WORK TASK
In the material below, the required lines run from the one containing "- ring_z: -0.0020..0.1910" through the one containing "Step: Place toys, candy". Copy those lines exactly, ends included, and nothing else.

DATA TO EXAMINE
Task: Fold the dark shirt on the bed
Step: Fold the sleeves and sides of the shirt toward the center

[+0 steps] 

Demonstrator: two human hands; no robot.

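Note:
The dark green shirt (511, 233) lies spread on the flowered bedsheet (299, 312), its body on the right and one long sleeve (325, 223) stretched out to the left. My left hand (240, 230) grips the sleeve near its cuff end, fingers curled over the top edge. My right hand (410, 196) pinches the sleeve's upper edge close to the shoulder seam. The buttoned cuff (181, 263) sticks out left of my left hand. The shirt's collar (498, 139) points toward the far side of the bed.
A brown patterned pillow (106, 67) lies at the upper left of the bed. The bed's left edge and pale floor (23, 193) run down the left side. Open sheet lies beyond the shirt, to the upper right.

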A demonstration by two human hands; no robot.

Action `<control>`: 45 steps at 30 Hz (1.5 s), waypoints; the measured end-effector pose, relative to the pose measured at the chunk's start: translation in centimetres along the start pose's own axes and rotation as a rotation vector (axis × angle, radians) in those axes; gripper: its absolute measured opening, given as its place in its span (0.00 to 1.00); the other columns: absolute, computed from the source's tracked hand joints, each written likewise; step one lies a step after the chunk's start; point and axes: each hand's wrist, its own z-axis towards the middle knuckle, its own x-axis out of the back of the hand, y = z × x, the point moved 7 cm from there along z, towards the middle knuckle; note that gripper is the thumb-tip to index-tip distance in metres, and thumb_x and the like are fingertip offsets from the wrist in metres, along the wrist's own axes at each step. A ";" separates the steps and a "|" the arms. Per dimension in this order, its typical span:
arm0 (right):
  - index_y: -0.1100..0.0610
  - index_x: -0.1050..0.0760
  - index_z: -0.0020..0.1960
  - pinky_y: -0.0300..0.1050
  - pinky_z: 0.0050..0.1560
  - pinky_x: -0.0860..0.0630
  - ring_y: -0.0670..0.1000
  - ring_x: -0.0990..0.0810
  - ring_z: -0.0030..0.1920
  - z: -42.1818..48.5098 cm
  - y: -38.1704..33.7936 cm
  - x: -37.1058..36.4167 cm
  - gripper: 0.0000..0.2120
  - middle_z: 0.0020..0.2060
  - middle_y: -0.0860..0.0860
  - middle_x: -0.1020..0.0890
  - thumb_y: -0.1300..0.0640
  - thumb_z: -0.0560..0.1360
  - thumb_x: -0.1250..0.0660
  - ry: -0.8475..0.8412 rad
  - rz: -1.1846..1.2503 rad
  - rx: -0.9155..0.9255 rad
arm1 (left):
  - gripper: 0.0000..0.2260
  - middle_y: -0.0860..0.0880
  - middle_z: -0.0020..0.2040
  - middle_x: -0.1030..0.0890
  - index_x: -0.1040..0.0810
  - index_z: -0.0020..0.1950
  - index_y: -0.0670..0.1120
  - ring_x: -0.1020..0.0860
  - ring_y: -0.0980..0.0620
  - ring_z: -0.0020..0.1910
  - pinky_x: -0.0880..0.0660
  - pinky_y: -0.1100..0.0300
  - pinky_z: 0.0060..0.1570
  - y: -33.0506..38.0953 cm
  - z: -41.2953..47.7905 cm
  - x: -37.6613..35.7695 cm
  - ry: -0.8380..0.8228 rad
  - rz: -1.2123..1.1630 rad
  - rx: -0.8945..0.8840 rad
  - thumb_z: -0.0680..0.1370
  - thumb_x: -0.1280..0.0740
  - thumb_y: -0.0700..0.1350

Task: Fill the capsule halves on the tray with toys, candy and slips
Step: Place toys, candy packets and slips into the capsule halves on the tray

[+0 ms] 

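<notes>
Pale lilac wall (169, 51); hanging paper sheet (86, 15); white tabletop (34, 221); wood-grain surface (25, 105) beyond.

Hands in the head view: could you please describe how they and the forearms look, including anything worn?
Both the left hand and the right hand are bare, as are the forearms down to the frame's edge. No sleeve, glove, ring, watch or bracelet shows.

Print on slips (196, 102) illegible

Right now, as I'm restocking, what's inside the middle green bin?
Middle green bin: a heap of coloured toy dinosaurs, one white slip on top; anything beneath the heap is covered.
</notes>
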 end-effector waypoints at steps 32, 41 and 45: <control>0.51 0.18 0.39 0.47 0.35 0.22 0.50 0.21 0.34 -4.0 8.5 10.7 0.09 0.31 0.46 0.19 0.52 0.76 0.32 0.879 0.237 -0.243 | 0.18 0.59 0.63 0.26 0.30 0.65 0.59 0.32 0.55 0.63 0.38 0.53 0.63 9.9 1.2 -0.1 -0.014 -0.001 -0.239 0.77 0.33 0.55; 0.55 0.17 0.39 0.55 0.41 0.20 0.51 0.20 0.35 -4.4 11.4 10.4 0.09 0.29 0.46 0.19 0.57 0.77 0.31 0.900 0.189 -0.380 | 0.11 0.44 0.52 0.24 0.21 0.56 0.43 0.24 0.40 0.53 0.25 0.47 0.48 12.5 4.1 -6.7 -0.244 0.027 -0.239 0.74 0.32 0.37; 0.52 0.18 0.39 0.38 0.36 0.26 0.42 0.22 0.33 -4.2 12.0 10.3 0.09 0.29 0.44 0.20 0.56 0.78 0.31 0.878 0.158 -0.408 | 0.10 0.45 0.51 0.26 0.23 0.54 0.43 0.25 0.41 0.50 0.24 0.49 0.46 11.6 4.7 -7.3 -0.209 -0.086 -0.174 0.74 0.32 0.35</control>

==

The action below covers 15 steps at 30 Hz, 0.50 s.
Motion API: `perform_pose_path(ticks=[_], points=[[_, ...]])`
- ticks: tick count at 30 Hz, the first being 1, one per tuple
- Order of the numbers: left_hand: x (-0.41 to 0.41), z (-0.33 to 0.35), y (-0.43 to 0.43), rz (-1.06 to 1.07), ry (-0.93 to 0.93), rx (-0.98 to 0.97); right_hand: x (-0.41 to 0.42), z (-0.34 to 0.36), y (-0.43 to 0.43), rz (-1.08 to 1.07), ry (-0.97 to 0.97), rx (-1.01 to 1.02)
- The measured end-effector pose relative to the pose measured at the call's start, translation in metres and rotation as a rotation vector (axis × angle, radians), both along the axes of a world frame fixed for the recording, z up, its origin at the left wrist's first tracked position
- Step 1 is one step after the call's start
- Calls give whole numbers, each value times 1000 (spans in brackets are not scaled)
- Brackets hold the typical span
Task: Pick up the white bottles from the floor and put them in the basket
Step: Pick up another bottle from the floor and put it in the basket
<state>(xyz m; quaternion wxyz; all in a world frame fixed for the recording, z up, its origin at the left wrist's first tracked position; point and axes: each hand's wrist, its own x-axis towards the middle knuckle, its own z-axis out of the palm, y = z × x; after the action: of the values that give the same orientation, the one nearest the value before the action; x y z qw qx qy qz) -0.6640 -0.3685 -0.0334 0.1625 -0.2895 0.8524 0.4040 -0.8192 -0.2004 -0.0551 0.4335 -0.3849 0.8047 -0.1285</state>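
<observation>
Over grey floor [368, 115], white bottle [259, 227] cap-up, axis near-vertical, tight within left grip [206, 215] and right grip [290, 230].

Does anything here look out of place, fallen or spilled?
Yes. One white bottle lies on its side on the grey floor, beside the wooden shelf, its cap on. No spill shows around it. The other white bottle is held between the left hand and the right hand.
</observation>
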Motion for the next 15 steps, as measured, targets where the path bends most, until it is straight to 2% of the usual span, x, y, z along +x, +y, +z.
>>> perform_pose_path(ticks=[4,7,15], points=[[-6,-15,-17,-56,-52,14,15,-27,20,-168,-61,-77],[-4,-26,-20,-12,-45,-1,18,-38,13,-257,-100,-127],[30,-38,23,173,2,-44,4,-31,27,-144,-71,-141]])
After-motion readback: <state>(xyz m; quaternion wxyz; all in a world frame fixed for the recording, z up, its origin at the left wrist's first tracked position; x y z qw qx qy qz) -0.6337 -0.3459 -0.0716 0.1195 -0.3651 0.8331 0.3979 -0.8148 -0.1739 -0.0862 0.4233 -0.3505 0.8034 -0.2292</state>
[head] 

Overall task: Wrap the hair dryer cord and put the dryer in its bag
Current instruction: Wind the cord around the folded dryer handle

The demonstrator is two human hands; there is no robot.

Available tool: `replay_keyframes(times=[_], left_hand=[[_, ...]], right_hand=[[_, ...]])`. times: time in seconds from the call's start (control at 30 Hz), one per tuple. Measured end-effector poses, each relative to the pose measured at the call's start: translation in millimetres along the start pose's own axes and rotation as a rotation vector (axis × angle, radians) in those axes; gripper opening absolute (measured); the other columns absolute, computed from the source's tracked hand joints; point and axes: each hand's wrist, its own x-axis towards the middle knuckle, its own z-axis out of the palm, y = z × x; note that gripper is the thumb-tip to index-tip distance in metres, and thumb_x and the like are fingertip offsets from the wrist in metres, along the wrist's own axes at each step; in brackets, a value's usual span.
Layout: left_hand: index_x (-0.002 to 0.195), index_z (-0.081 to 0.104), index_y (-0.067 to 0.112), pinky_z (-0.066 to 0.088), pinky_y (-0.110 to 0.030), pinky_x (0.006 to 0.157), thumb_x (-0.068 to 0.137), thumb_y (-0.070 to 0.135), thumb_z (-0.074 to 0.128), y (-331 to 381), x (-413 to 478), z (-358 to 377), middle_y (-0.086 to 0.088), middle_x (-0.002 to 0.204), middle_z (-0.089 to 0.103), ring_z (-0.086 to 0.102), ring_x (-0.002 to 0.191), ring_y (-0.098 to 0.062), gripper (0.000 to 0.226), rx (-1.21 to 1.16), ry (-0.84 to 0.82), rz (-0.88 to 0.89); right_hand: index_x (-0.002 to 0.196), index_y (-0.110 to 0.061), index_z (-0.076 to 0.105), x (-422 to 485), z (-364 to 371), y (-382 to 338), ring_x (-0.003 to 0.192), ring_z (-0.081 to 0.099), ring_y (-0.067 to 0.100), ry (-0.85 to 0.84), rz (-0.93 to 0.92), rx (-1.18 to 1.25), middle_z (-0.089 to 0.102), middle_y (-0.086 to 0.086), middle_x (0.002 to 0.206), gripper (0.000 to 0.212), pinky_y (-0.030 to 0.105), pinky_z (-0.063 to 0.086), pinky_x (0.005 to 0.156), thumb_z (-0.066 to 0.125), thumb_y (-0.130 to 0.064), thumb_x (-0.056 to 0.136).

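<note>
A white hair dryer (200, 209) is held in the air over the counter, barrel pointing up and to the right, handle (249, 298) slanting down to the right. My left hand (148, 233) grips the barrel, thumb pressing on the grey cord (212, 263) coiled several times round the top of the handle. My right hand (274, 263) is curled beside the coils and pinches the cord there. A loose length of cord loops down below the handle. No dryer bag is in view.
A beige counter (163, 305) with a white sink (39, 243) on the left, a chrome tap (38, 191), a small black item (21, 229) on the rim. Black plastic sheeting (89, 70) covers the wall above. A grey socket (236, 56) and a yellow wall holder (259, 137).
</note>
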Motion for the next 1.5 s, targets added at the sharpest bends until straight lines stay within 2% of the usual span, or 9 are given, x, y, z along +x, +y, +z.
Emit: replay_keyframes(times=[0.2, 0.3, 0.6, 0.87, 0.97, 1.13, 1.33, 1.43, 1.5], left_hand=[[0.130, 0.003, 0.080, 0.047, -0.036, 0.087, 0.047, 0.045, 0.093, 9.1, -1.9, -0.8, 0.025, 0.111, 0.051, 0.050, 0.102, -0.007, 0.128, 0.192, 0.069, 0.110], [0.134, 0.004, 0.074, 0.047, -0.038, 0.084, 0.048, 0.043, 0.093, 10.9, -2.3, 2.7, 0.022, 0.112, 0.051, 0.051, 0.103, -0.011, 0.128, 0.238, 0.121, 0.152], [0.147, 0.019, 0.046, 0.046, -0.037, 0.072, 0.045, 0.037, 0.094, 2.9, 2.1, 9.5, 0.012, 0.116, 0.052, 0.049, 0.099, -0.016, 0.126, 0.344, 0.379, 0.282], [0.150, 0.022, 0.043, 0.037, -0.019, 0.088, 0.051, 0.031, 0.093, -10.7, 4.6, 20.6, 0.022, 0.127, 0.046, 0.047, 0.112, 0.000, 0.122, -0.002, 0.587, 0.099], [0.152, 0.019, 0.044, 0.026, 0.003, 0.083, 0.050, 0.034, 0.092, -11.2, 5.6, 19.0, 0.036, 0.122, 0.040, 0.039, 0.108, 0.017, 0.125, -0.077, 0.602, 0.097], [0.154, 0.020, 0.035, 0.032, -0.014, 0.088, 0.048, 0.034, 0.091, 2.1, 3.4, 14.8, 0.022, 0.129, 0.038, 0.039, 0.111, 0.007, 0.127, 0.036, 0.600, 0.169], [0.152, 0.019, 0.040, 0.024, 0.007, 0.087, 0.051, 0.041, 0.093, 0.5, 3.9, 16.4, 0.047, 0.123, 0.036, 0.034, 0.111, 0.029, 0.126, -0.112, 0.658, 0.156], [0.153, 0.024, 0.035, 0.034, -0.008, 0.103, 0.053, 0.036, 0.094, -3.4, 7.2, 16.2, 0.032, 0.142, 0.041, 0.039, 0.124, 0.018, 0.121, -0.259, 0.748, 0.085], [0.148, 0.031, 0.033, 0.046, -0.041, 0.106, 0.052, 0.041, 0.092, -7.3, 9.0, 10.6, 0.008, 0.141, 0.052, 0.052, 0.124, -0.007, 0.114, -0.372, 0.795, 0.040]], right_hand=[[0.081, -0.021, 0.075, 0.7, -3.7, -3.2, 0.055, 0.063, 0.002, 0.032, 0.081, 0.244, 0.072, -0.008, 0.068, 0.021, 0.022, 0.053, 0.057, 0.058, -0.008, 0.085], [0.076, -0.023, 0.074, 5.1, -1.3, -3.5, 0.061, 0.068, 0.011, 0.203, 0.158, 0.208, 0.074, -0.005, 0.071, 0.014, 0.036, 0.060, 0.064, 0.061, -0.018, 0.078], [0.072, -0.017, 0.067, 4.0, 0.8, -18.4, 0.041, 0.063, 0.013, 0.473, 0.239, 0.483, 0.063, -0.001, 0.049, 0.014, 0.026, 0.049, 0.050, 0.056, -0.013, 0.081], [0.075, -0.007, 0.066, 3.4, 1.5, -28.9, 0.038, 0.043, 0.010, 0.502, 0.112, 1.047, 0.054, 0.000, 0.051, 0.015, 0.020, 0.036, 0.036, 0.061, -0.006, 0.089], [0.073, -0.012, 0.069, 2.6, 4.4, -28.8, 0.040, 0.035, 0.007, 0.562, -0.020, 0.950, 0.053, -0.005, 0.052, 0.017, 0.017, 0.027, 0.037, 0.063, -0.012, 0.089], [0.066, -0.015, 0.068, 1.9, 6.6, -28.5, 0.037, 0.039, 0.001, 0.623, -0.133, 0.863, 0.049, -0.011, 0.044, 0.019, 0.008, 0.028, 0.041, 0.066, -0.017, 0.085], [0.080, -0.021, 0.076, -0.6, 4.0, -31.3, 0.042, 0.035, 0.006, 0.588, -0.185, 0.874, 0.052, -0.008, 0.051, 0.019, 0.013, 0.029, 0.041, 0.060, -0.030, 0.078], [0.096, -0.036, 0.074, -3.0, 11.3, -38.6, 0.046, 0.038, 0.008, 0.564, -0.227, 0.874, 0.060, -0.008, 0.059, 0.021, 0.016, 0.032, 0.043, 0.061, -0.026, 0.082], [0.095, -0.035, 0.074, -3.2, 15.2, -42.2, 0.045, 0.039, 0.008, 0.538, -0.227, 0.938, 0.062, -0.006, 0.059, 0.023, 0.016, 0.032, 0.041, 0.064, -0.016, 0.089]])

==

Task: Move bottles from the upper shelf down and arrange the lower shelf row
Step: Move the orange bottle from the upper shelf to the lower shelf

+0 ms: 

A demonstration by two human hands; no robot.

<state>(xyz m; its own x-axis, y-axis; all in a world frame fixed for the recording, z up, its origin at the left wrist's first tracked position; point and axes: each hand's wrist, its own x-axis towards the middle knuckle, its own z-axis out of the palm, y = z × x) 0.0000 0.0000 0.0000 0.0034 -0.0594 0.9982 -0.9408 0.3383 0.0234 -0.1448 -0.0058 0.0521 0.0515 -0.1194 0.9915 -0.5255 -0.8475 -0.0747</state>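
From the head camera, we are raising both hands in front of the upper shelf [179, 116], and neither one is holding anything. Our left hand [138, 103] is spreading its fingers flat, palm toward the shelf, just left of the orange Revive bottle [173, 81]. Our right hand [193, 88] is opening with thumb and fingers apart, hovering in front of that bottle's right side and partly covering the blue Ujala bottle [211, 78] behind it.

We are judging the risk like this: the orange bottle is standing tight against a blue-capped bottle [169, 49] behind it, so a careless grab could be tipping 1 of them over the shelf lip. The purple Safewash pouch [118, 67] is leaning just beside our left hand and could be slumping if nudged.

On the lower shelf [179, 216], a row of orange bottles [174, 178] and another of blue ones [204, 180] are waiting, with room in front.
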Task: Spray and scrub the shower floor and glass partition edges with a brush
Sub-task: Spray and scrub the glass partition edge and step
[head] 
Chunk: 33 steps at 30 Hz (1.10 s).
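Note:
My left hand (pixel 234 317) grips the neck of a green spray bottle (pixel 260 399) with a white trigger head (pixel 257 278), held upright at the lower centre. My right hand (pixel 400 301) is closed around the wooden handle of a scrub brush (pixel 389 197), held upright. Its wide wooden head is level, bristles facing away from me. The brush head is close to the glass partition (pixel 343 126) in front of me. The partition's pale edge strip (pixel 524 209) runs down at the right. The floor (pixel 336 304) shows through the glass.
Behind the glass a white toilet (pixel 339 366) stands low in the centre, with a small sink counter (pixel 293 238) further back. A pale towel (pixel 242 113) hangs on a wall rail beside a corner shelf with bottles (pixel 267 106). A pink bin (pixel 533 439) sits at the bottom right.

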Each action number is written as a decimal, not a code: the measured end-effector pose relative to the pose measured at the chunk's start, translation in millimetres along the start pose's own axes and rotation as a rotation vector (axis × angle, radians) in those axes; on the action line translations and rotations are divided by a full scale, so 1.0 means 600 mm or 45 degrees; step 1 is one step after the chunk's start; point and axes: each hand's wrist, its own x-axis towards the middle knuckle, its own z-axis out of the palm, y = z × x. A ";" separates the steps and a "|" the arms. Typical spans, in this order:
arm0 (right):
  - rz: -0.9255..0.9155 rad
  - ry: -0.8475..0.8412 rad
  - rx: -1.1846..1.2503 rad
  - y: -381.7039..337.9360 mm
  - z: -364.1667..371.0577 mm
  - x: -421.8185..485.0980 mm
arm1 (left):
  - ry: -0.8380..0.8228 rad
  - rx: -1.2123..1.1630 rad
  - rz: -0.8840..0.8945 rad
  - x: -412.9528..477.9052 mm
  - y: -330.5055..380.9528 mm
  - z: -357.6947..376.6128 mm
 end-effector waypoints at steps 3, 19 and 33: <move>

REPLY
  - ring_z: -0.0020..0.1910
  - pinky_x: -0.0880..0.0660
  - pinky_y: -0.1100..0.0300
  - pinky_z: 0.0060..0.1570
  - y: -33.0506..38.0953 cm
  - z: -41.2953..47.7905 cm
  - x: -37.6613..35.7695 cm
  - ry: -0.8380..0.8228 rad
  - rz: -1.2123..1.1630 rad
  - rx: -0.8945..0.8840 rad
  - thumb_z: -0.0680..0.1370
  - thumb_x: -0.1280..0.0740
  - thumb_y: -0.0700..0.1350

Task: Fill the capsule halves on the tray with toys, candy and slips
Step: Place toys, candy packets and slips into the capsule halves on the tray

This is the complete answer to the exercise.